As primeiras obras por PPP no Estado começaram no dia 1 de setembro, na Capital, e o governo já lançou edital de chamamento para a viabilização de mais 10 mil apartamentos em município do entorno. 

“É interessante porque inverte a lógica anterior. O privado que constrói e o Estado só vai colocar dinheiro quando a obra for entregue e os mutuários já estiveram pagando pelas casas. Mesmo com os subsídios públicos, é um dinheiro que vai ajudar. É uma saída para a crise”, explica Garcia.

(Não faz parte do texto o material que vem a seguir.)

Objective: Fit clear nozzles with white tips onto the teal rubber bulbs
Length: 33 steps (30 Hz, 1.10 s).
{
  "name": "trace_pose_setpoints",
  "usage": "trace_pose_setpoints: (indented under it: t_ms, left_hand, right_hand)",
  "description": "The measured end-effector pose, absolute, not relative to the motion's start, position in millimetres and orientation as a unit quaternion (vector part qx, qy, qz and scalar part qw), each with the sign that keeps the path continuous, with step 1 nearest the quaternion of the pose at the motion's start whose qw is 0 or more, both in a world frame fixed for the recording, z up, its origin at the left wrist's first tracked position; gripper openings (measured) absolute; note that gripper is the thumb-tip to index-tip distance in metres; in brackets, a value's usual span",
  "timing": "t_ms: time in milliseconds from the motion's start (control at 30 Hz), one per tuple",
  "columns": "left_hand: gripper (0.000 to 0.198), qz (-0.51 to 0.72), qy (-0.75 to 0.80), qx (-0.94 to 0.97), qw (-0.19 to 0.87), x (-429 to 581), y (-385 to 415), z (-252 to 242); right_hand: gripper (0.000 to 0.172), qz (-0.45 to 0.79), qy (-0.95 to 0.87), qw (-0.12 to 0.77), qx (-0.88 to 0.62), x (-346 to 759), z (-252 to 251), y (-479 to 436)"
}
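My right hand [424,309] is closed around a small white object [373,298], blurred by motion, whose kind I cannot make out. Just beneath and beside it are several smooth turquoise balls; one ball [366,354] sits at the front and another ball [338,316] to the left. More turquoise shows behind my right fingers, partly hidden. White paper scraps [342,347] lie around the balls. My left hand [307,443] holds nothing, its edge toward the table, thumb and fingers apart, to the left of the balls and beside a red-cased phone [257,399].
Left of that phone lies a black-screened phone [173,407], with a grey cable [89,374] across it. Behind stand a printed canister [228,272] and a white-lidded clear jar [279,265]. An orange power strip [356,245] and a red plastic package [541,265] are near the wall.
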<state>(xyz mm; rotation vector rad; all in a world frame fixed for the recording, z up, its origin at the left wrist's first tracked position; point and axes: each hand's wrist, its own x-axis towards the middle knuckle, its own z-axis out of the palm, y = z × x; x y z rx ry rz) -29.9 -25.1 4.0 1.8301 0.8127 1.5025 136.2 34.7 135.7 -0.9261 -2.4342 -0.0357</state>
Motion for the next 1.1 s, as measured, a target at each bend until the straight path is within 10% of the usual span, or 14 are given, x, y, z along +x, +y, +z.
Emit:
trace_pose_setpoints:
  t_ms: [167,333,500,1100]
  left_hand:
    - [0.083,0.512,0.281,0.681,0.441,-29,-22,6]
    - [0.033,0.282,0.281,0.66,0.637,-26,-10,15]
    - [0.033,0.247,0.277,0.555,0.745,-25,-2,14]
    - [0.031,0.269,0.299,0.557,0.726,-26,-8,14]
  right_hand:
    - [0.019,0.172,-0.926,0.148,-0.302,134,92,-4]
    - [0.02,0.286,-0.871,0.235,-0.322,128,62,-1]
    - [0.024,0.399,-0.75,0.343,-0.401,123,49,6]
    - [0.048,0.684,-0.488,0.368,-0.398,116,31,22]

As empresas responsáveis pelas obras também explorarão, pelo período de 20 anos, a manutenção predial e os serviços de condomínio das empresas.

CDHU NA REGIÃO

 

Não há, por enquanto, previsão de novos conjuntos residenciais em Bauru pela CDHU, companhia vinculada à Secretaria de Habitação do Estado de São Paulo. Neste caso, serão priorizados os municípios de pequeno porte. 

Rodrigo Garcia afirma que, das 30 mil unidades em obras, 1.260 estão na região, mais precisamente nas cidades de Guaimbê, Gatulina, Cafelândia, Pongaí, Balbinos, Avaí, Duartina, Boracéia, Dois Córregos e Lençóis Paulista. “Mesmo com as dificuldades orçamentárias, não suspendemos construções já iniciadas”, pontua.

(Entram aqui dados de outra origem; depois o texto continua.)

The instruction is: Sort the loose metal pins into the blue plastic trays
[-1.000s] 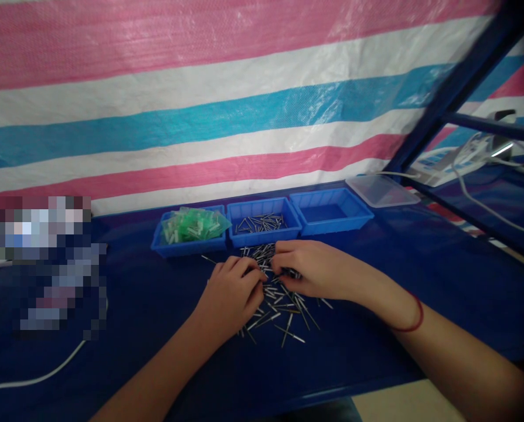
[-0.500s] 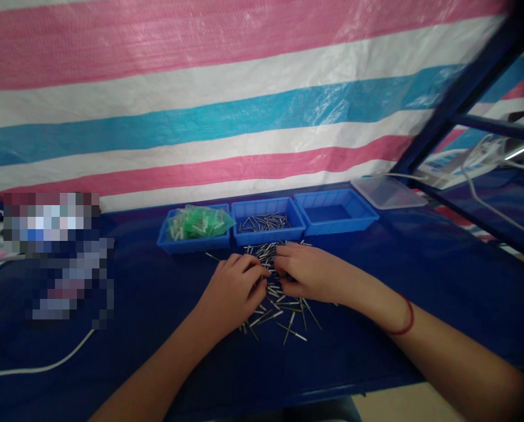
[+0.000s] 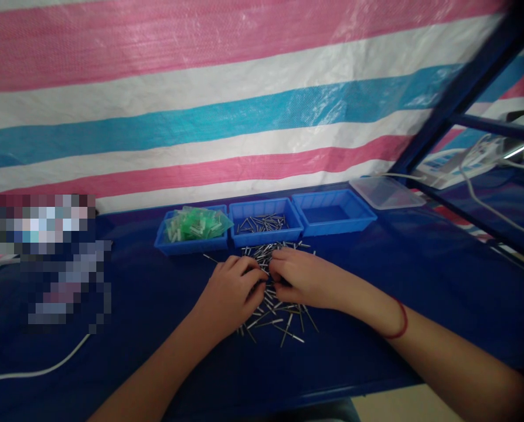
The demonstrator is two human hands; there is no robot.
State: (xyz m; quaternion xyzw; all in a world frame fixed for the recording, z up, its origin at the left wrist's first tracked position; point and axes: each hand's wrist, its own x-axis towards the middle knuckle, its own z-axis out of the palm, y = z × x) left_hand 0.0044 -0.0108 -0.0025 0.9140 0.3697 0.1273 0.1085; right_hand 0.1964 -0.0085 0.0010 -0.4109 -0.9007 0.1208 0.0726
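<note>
Loose metal pins (image 3: 268, 300) lie heaped under and between two curled hands

The pins form a messy pile on the dark blue table (image 3: 130, 305), the thickest part just beyond the fingertips and a looser scatter fanning out on the near side. Several lie crossed over one another at the near edge, and a single pin (image 3: 210, 258) rests apart, beyond the left hand's knuckles.

The left hand (image 3: 235, 290) sits over the left side of the pile, palm down, its fingers bent in toward the middle. The right hand (image 3: 306, 276) comes in from the other side, thumb and fingers drawn close together over the pins. The fingertips of the two hands nearly meet above the heap; whether they touch, and whether either hand grips a pin, I cannot tell, since the fingers cover the spot. A thin red band (image 3: 404, 319) circles the right wrist.

Just past the pile, three blue trays stand in a row. The left tray (image 3: 196, 246) is heaped with green-tinted plastic bags (image 3: 196, 224), the middle tray (image 3: 268, 236) holds more pins (image 3: 264, 223), and the right tray (image 3: 341, 226) stands beside it. A clear plastic lid or sheet (image 3: 387, 194) lies near that last tray's far corner.

Farther out, a white cable (image 3: 37, 374) curves across the table's left side, next to a pixelated patch, and a striped sheet (image 3: 200, 129) hangs behind everything
</note>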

Para 2016, estão previstas as obras de outras 1.260 casas nos municípios de Promissão, Guaiçara, Cafelândia, Iacanga, Arealva, Pederneiras, Agudos, Paulistânia, Macatuba e Itaju.

O secretário destaca que São Paulo é o único Estado que destina 1% de suas receitas advindas do ICMS para a habitação popular. “Isso equivale a R$ 1,6 bilhão no ano. Além disso, investimos também R$ 600 mil arrecadados com as prestações pagas pelos mutuários”.

CASA PAULISTA

 

Para Bauru, a Secretaria de Habitação planeja a manutenção do programa Casa Paulista, que complementa em R$ 20 mil por unidade os investimentos promovidos pelo Minha Casa Minha Vida, do governo federal.

“Das 130 mil unidades viabilizadas pela União no Estado, 115 mil receberam ajuda com dinheiro do governo de São Paulo. É uma iniciativa acertada, mas, agora, temos que esperar o início da fase 3 do ‘Minha Casa’, que pode demorar um pouco para sair”, justifica Rodrigo Garcia.

LADEIRA HOMENAGEADO

 

Durante sua passagem pela cidade, Rodrigo Garcia destacou que a região de Bauru é a que registra o menor índice de inadimplência dentre os contemplados pelos programas de habitação popular do Estado.

“Temos uma carteira de 350 mil mutuários. A inadimplência média gira em torno dos 18%. Aqui na região, esse índice fica abaixo dos 10%”, comemora o secretário de Habitação.
Rodrigo Garcia conta que, por esse motivo, o gerente regional da CDHU, Carlos Ladeira, recebeu uma homenagem da pasta.

Bauru pede V. Dignidade e regularização fundiária

Em Bauru, o secretário Rodrigo Garcia se reuniu com 56 prefeitos de cidades vinculadas à regional de Bauru da CDHU. O “Encontro com Gestores Municipais” aconteceu no Sest/Senat.

Além de apresentar as diretrizes da pasta para a gestão 2015-2018 do governador Geraldo Alckmin (PSDB), Garcia e sua equipe promoveram mutirão de atendimentos aos representantes das prefeituras.

Rodrigo Agostinho participou do encontro e pediu celeridade no processo de implantação, em Bauru, do programa Cidade Legal, criado em agosto de 2007 com o objetivo de implementar, agilizar e desburocratizar as ações e os processos de regularizações fundiárias de núcleos habitacionais. 

O secretário estadual também recebeu do prefeito de Bauru a solicitação para agilizar a assinatura do convênio da Vila Dignidade, que já passou por todos os trâmites técnicos e está aguardando a assinatura. O convênio prevê a construção de casas específicas para pessoas idosas na região do José Regino.